Tuesday, August 10, 2004

How come you never call the house already, already Torn Slatterns and Nugget Ranchers?

How muggy is it?
*Due to storms in Mexico, it has been muggy here in California. It’s been so muggy, Courtney Love has been sticking to her rehab program.

It’s been a hot summer everywhere. In Washington, people have been reading the 9-11 Commission report just for the chilling evidence.

The Yellow teeth peril
*The Associated Press reports that over 500 million people in China have never brushed their teeth. In a related story, today London named Beijing its sister city.

You know it’s bad when even the French are disgusted by a lapse of hygiene.

Kirstie ready to burstie
*It’s been reported that Kirstie Alley has created a new TV show about the life of an overweight celebrity. Yeah, it’s called the Michael Moore show.

Kirsty is so big she has to change her name from Kirsty Alley to Kirsty Boulevard.

Huh?
*President George W. Bush has nominated Rep. Peter Goss as the new director of the Central Intelligence Agency. Asked to comment, one C.I.A. agent said;

“What happened to that other director, George what’s-his-name? Tenet, that’s it. Did he quit or something?”

Oh sure
*A Los Angeles times survey reports that 4 out of 10 people urinate in the shower. Come on, only four out of ten? Sure, and 8 out of 10 men would rather cuddle.

Get it? The dog ate the . . . oh never mind
*A new study shows that too much homework can make kids obese. And not turning in your homework can make their dogs obese.

Fighting for the job
*Bondholders said Trump Hotels & Casino Resorts Inc will go into voluntary bankruptcy and restructure its debt if Donald Trump steps down as CEO. The only problem is trying to select which lucky one of the thousands of bondholders gets to tell Trump; “You’re fired.”

I, uh, I did not know that
*Did you know that the Chicago Cubs newly acquired Nomar Garciaparra’s first name is his Dad’s name, Ramon, spelled backwards? And it turns out Garciaparra is Spanish for Dyslexia.

Hmm, heap sounds about right
John Kerry met with a tribe of Navajo Indians. They awarded Kerry his honorary Indian name: Chief Monster Noggin.

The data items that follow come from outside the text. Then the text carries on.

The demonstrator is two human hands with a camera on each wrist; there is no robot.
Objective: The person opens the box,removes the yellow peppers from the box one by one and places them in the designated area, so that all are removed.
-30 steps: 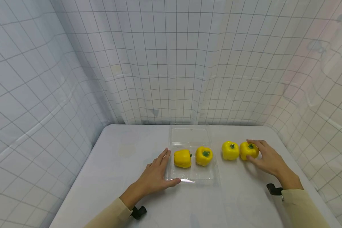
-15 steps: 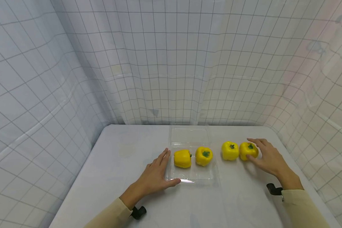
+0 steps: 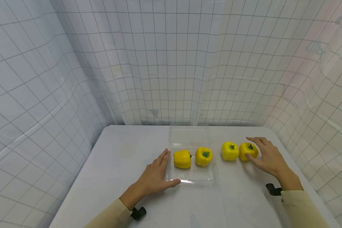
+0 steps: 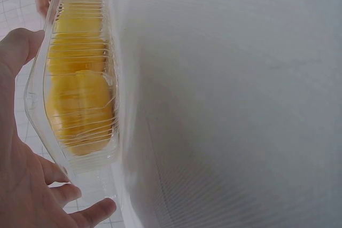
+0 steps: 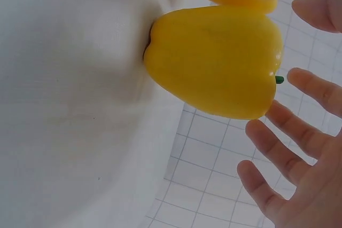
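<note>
In the head view, a clear plastic clamshell container (image 3: 200, 176) lies with its lid (image 3: 189, 136) folded back. Inside are two yellow bell peppers: one on its side (image 3: 182, 159), the other pepper (image 3: 203, 157) with its green stem showing. My left hand (image 3: 154, 179) is spread at the container's left front corner, its thumb and fingers along the rim. My right hand (image 3: 269, 160) hovers with parted fingers around the rightmost yellow bell pepper (image 3: 248, 152). In the right wrist view, that pepper (image 5: 214, 62) stands upright on the table, fingertips close to its stem end.
Another yellow bell pepper (image 3: 230, 151) stands just left of the rightmost one, between it and the container. The white table (image 3: 125, 158) is enclosed at the back and sides by white gridded curtains (image 3: 165, 63).
My right hand's fingers have spread slightly and drawn back from the rightmost pepper, which stays in place. My left hand and the container have not visibly moved.
</note>
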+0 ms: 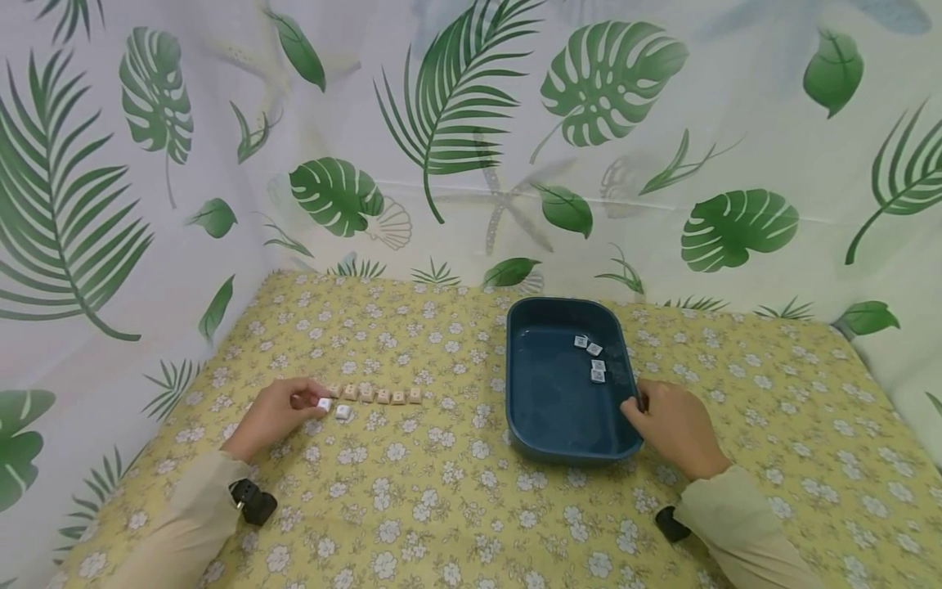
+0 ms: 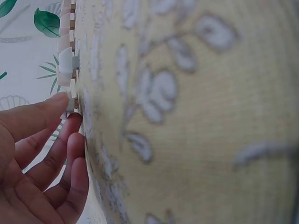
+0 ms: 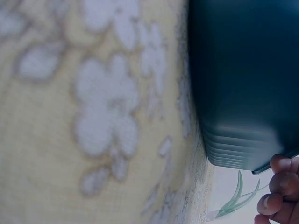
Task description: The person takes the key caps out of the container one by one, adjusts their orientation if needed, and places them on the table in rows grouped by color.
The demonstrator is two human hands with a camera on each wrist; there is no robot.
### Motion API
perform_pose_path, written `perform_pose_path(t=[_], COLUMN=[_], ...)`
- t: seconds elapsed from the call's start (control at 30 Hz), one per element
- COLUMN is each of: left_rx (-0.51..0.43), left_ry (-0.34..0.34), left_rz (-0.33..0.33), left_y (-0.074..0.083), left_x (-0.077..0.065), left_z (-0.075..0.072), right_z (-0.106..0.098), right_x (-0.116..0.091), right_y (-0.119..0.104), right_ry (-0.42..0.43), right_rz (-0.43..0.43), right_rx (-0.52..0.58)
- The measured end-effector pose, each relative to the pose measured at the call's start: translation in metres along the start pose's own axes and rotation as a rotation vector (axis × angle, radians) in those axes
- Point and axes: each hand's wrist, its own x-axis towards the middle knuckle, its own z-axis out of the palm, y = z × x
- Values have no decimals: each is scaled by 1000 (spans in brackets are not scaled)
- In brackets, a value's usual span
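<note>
My left hand pinches a white keycap between thumb and fingertips, low over the cloth. Just right of it sits another white keycap. Behind these two, a row of several beige keycaps runs to the right, their tops marked with small characters. In the left wrist view, the left thumb and a finger meet at the pinched keycap. My right hand grips the right rim of a dark blue plastic basin, fingers curled over the edge. Several white keycaps lie inside, toward its right side.
A yellow cloth with white flowers covers the table. Behind and to the left hangs a white curtain with green leaves. Dark straps circle both wrists over the light sleeves.
</note>
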Motion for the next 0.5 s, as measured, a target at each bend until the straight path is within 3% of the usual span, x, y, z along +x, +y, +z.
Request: perform_pose_path(t=[0.5], left_rx=[7], left_ry=[-18], left_rz=[-4], left_y=[-1], left_x=[0], left_z=[1], right_z=[0], right_x=[0], right_y=[1], right_ry=[-1], right_rz=[4], right_rx=[3])
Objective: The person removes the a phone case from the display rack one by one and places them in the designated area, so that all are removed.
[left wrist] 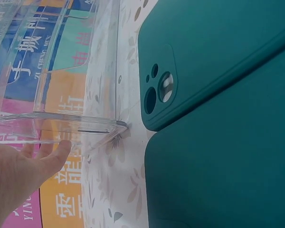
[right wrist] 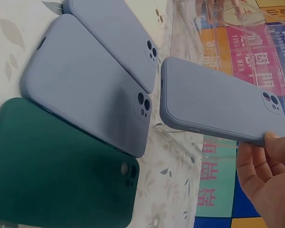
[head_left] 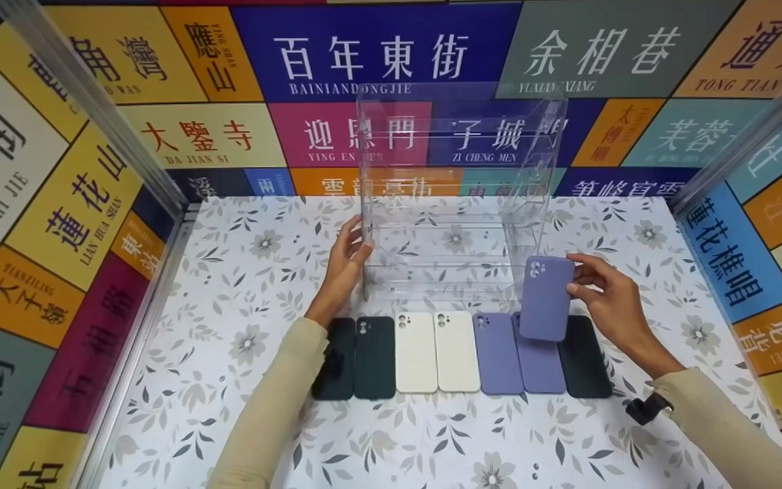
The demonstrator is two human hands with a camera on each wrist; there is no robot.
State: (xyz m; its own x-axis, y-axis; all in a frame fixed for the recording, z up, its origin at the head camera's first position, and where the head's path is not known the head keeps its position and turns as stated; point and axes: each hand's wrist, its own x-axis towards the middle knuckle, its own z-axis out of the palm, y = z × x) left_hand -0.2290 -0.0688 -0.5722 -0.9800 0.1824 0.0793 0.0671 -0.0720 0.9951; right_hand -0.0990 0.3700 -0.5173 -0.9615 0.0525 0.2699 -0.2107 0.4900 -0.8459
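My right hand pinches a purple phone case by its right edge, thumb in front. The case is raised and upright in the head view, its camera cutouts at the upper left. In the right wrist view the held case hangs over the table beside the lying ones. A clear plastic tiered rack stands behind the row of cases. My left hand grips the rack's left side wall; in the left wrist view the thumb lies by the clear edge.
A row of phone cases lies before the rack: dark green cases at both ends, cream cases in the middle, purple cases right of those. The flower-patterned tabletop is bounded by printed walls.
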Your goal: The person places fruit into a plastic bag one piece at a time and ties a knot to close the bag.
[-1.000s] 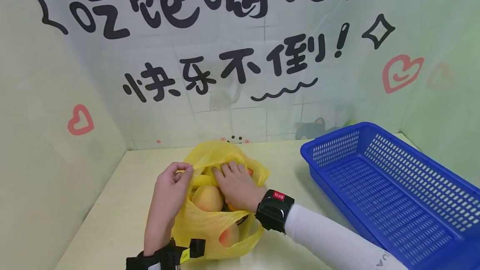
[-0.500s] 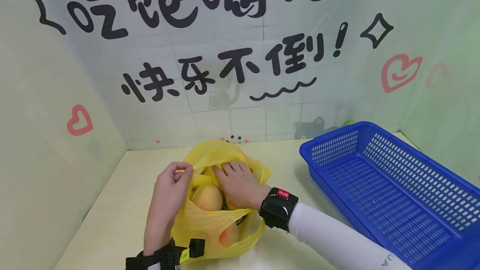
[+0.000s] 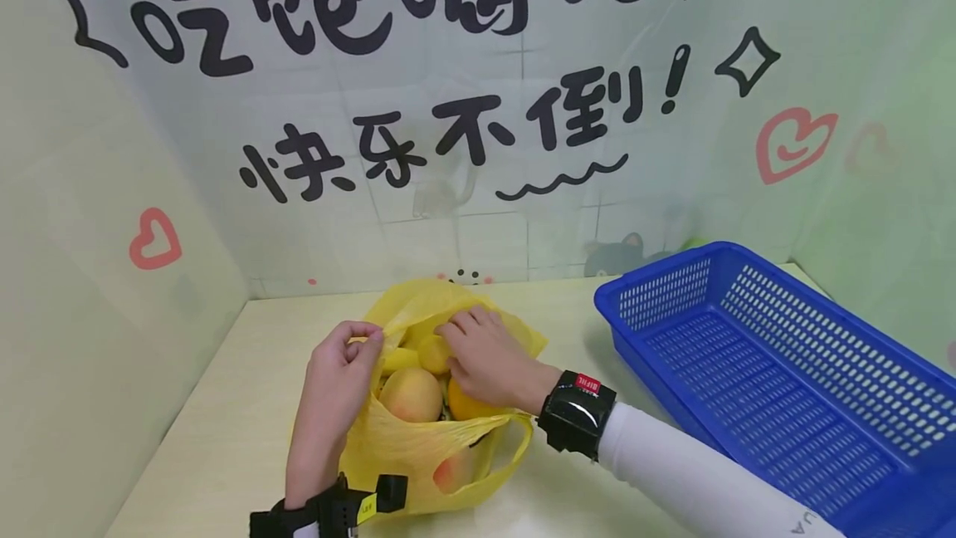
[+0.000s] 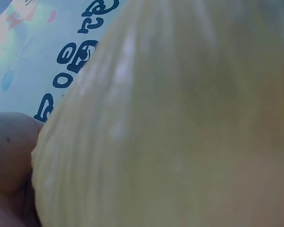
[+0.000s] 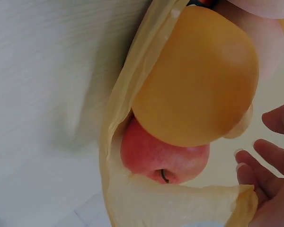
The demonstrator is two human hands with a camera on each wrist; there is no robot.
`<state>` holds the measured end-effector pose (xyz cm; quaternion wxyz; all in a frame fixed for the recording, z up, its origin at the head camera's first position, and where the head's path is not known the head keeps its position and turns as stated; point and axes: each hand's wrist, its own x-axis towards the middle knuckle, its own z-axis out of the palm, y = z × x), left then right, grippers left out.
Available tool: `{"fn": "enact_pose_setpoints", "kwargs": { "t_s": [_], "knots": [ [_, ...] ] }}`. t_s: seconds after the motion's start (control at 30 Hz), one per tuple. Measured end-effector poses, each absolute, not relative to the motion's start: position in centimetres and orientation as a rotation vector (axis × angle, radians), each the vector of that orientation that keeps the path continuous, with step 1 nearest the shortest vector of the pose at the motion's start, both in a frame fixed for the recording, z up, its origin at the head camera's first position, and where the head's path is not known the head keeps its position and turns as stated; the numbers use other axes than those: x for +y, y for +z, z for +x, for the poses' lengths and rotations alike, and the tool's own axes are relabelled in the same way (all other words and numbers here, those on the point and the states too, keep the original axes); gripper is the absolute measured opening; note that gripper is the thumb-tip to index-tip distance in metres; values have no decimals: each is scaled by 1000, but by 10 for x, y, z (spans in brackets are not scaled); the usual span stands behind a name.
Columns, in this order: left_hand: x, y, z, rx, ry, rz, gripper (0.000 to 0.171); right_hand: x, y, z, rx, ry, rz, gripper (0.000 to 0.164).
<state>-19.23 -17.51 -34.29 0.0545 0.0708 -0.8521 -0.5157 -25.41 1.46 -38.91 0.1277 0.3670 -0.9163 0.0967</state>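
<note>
A yellow plastic bag (image 3: 403, 463) of fruit sits mid-table in the head view. My left hand (image 3: 343, 380) pinches its rim at the left; in the left wrist view the bag's film (image 4: 132, 142) hides most of that hand's work. My right hand (image 3: 493, 359) reaches over the bag's right side, thumb and fingers apart, and the backs of its fingers (image 5: 267, 175) meet the bag's edge. Inside lie a peach-coloured fruit (image 3: 411, 395), a smaller yellow fruit (image 3: 435, 354) and an orange (image 3: 466, 405). A red apple (image 5: 165, 158) shows beneath the orange in the right wrist view.
A large blue plastic basket (image 3: 672, 276) with perforated walls stands on the table to the right of the bag. Behind the pale table (image 3: 217, 372) rises a wall sheet (image 3: 448, 231) with black lettering. Another pinkish fruit (image 3: 454, 471) shows low at the bag's front.
My right hand has drawn back to the right and turned, uncovering the yellow fruit and more of the orange. The bag's right edge has shifted outward. My left hand keeps its pinch.
</note>
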Motion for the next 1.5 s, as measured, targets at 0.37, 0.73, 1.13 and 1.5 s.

It may be an old joke, but it still sucks all the same
They thought Koko the sign-language-using gorilla signed that she had a dental problem. They thought she said; “tooth hurtie”. Now it turns out she was just telling them what time it was: two-thirty.

Bring in the clones
They have cloned domestic house cats. What they need to clone is everyone who doesn’t think this is the stupidest thing they’ve ever heard.

Since you asked:
And now it’s time to play another round of:

Alex’s Really Wrong Predictions.

September 19th, 2003:

If you ask me, "The Dr. Phil Show" has about as much chance to survive as the FBI does of capturing Osama bin Laden eating chicken wings at the Sheboygan, MI Hooters.

This is a good one, but it still doesn’t compare to my 1983 prediction:

Rap music won’t even last half as long as that disco crap did.

Or how about my 1985 prediction?

Madonna’s career is already on its last breath.